DIRECTIONS FOR THIS TASK:
Please reproduce all of the data exactly as it appears, but skip the pictures.

COLLECTED MATERIAL:
—————

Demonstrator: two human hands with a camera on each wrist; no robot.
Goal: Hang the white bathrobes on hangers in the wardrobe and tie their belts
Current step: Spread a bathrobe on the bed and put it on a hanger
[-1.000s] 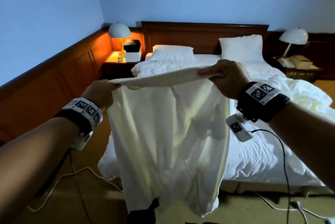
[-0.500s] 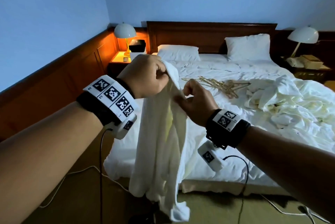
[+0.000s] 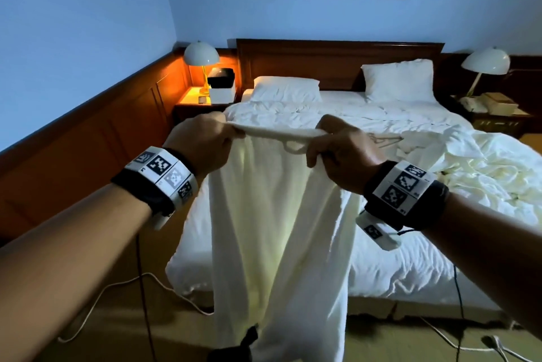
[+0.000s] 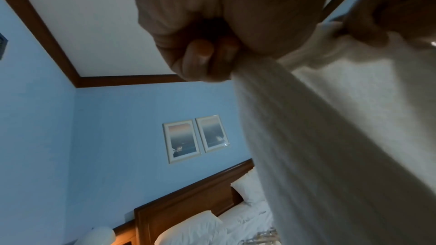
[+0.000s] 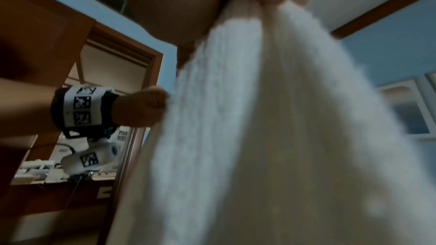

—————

SOLUTION:
Demonstrator: two human hands with a camera on each wrist; no robot.
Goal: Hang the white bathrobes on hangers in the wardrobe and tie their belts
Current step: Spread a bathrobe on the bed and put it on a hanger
[-1.000s] 
[-0.500s] 
[+0.000s] 
[+0.000s] 
[+0.000s] 

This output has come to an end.